Name of the activity: Rare Disease Awareness Program
Country/NMO: China – Hong Kong (AMSAHK)
Program: Children Health & Rights
Contact information: [email protected]
Type of the activity: Education
Our event’s objective was to improve the visibility, perception, awareness including knowledge of rare diseases with a regional focus in Hong Kong. We aimed to introduce the topic of rare diseases to medical students in Hong Kong through hand-on experience with children and engaging with speakers to gain insight from both a medical professional’s perspective and a patient’s perspective.
Early childhood diseases (pneumonia, malnutrition, diarrhoea, etc)
Rare diseases are diseases which affect a small portion of the population – there are over 7,000 different rare diseases and in the U.S a disease is rare if it affects less than 200,000 people (definitions vary slightly per nation). Due to the large number of rare diseases and low prevalence of each, there is a lack of awareness for these diseases, locally and globally, which is reflected in their low coverage in the Hong Kong Medical Curriculum as well as in the global shortage of funding towards research for treatments.

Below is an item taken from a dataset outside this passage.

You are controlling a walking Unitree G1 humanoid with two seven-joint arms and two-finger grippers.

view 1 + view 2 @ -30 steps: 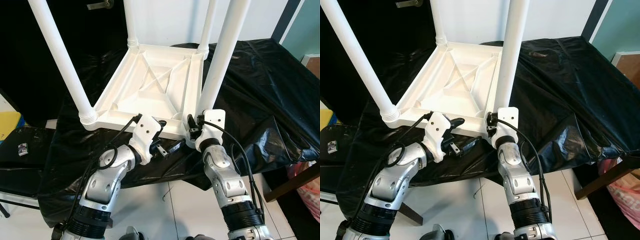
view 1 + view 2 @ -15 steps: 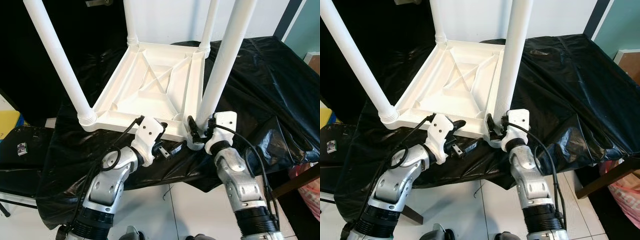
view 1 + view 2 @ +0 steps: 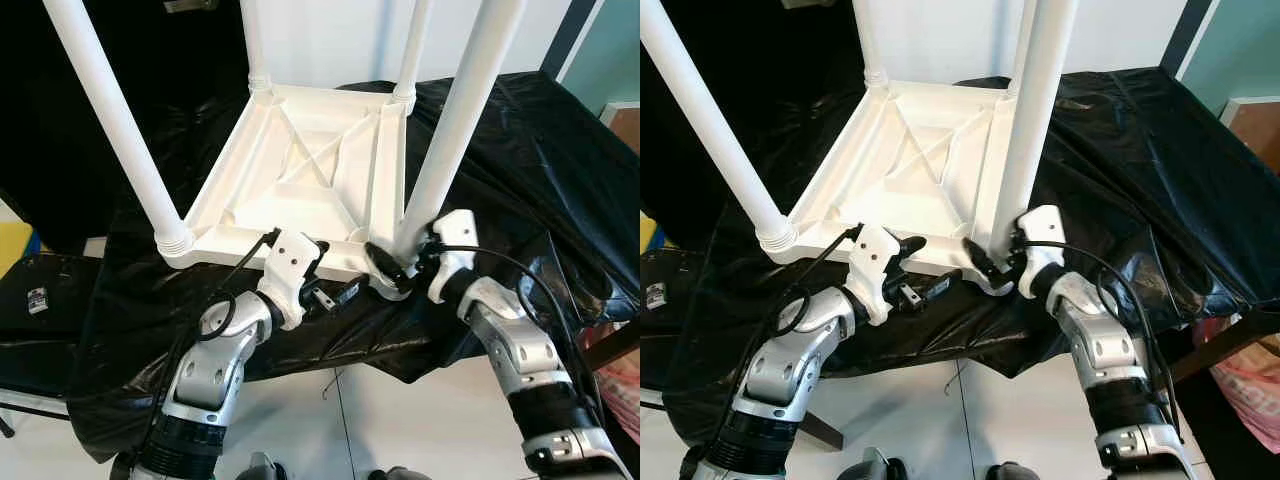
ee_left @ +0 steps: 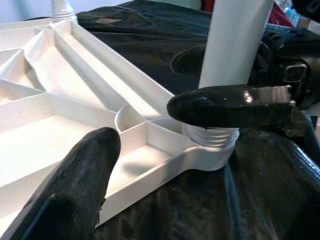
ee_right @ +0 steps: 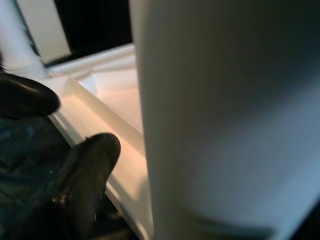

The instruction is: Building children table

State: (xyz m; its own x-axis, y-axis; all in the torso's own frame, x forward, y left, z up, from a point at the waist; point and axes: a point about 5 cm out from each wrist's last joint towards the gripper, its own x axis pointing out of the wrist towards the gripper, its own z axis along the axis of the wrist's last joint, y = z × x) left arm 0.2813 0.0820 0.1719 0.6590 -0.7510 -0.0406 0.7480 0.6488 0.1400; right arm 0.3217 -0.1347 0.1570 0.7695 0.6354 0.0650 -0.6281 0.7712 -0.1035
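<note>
A white children's table (image 3: 300,160) lies upside down on a black plastic sheet (image 3: 520,150), its legs pointing up. My right gripper (image 3: 392,262) is at the threaded base of the near right leg (image 3: 450,120), shut on it. One finger (image 4: 230,107) lies in front of the leg, the other (image 4: 190,60) behind it. My left gripper (image 3: 335,270) is open at the table's front rim, just left of that corner. Its upper finger (image 4: 75,190) rests over the rim and the lower one lies on the sheet.
The sheet-covered surface ends just in front of both arms, with white tiled floor (image 3: 330,420) below. A dark case (image 3: 40,320) and a yellow thing (image 3: 15,245) lie at the left. A wooden edge (image 3: 610,345) and a pink bag (image 3: 622,375) are at the right.
My right forearm has swung out to the right and its gripper has turned round the base of the near right leg. The left gripper has stayed at the front rim.
</note>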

For example, in Hong Kong there is a lack of news coverage on rare diseases in general and the public deliberation over allocating government funding towards drug- development subsidies for rare diseases in May 2017. We believe that we first need to address the medical student population – to equip them with knowledge and exposure while raising awareness so they can make changes within society through their actions and beliefs.
Target groups and beneficiaries:
All Medical Students in Hong Kong from both universities: The University of Hong Kong, The Chinese University of Hong Kong
Objectives and indicators of success:
1) Engage over 1500 persons through our social media awareness raising campaign (Number of views, likes, reactions, and shares on AMSAHK Facebook page of our online campaign via Facebook analytics)

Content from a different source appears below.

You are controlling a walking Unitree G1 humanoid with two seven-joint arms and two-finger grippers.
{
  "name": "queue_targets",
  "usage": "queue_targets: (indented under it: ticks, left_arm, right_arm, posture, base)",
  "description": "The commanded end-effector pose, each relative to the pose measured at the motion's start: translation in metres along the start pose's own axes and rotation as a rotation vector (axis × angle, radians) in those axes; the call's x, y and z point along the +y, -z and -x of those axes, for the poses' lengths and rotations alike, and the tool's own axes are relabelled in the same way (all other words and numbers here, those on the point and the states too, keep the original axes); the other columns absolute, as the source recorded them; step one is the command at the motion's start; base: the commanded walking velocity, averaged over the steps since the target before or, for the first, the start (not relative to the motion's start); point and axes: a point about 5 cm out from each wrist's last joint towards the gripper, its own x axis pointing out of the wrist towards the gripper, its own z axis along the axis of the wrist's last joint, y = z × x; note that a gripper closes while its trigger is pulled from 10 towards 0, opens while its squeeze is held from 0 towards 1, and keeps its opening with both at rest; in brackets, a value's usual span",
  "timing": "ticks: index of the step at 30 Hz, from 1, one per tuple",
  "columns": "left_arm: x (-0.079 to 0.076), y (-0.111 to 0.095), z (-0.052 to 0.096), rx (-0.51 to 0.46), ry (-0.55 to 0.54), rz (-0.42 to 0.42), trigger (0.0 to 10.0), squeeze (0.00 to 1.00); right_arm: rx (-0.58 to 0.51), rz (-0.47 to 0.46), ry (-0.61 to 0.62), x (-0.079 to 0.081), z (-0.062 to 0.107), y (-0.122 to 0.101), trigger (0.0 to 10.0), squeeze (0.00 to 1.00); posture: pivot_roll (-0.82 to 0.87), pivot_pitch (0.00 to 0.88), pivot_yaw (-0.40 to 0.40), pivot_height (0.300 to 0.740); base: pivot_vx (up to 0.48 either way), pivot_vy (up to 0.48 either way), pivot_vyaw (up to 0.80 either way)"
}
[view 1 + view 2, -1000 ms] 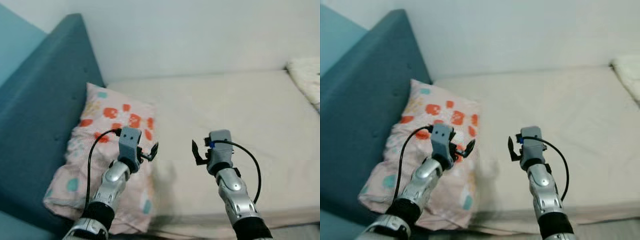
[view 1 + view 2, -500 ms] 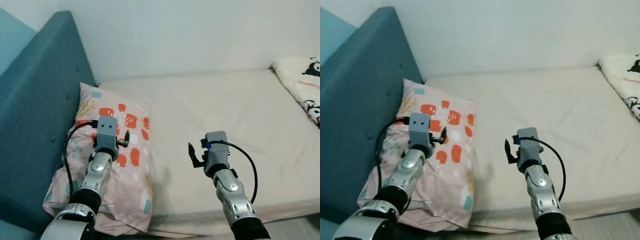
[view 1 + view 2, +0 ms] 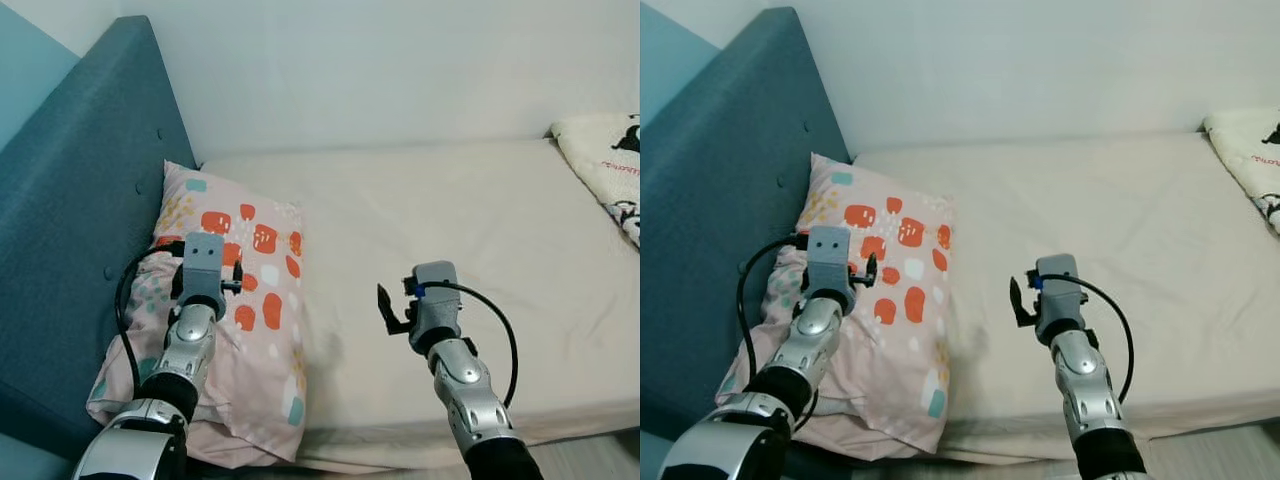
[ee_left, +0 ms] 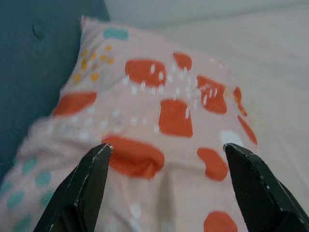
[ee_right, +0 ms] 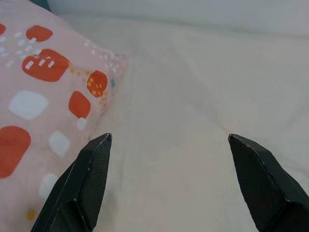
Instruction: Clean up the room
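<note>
The bed runs out ahead of both my tools. The pink pillow (orange blotches) lies against the blue headboard, right under my left tool, fingers spread. My right tool, also released, hovers over bare sheet just beside it.

I get soft, even room light across the bed, bright enough and with no glare. A faint shadow lies on the sheet at about 9 o'clock from the right end effector. Both eye views are sharp. In the left wrist view the pillow looks blurred and out of focus, while its fingers stay crisp.
</note>
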Motion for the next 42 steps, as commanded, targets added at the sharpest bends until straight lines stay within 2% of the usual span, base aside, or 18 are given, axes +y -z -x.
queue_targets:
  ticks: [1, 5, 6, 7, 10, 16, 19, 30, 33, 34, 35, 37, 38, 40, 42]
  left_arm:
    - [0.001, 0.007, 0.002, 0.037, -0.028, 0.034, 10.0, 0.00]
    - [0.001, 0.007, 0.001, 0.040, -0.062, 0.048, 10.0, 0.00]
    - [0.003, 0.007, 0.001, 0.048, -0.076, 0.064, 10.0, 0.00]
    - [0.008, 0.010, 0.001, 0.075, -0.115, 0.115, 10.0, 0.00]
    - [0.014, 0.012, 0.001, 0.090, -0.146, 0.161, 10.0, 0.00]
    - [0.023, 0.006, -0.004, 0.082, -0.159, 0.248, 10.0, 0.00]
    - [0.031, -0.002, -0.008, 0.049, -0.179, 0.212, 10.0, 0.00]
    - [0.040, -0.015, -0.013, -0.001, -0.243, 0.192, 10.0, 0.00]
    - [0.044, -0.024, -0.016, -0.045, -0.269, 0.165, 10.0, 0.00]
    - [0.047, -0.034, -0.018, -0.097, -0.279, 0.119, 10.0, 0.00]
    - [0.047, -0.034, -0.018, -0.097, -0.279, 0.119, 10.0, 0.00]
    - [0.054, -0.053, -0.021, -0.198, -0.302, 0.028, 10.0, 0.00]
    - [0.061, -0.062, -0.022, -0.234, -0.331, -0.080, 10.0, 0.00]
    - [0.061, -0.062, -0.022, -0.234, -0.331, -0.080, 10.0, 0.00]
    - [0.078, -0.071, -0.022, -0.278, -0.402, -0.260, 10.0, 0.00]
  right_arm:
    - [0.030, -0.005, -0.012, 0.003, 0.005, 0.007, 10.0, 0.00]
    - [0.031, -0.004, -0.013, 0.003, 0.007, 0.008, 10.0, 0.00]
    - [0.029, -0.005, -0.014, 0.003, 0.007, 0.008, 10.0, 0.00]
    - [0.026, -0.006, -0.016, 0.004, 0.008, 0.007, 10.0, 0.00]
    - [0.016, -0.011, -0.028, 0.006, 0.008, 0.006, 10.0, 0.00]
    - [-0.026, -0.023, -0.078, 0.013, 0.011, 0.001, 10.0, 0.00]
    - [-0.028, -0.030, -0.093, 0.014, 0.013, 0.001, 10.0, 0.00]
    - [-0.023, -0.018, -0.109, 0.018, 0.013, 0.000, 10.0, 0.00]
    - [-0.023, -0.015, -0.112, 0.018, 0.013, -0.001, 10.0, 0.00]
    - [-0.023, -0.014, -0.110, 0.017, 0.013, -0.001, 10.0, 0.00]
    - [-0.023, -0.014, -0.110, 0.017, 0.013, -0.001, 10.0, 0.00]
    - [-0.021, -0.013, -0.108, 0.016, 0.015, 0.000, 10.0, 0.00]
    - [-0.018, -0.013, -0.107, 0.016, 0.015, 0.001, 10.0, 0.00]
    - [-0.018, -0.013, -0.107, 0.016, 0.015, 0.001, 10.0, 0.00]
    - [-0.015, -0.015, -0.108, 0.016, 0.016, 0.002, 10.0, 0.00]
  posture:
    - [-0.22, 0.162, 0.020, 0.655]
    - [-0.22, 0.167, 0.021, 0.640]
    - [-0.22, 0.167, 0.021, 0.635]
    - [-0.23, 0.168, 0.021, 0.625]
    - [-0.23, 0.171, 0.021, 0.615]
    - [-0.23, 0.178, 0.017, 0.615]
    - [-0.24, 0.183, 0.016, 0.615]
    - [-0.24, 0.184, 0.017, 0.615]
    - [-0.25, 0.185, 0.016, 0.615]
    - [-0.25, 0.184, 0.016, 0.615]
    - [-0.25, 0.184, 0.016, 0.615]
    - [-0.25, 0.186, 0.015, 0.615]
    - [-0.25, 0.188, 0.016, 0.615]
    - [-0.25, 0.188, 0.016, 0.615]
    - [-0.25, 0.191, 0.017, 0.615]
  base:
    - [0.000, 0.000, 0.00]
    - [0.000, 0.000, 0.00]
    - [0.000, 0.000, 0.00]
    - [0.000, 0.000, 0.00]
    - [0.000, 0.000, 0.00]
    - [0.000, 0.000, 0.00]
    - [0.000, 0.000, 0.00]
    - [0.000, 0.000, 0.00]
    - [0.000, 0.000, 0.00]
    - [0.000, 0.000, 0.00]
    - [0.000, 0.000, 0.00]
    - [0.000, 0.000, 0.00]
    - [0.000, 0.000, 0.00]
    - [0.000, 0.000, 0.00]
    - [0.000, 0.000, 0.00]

2) Provide interested medical students with an opportunity for first-hand art therapy experience (Number of medical students that signed up for the art therapy session and who attended the event)
3) For medical students to obtain basic knowledge about rare diseases (Difference in self-evaluation points between our pre-event and
post-event surveys which used self-assessment to gauge
one’s self-perceived knowledge level)
4) Improve participants’ perception about rare diseases through direct
interaction with rare disease children (Difference in self-evaluation points between our pre-event and post-event surveys which used self-assessment to gauge one’s attitude towards the topic of rare diseases)
5) Increase visibility of existing opportunities to volunteer for the Joshua
Hellmann Foundation for Orphan Diseases (JHF) among the local medical student community (Number of interested students to engage with rare diseases outside the classroom, including but not limited to volunteering at the JHF)
To evaluate the success of the event, we would conduct a pre-event and post-event survey to assess the impact of our event through participant’s self-evaluation on their perception and attitude towards rare diseases as well as their knowledge about rare diseases.
Plans for evaluation:
In our Pre-event and Post-event survey, we asked participants to evaluate different statements and self-assess their values by rating their level of agreement from 1 to 6; 6 being in full agreement while 1 being in full disagreement. This was done to judge their perception and attitude towards rare diseases. In order to compare the outcomes of the event to our indicators of success, only the surveys of the participants who have completed both pre-event and post-event surveys will be included in our analysis.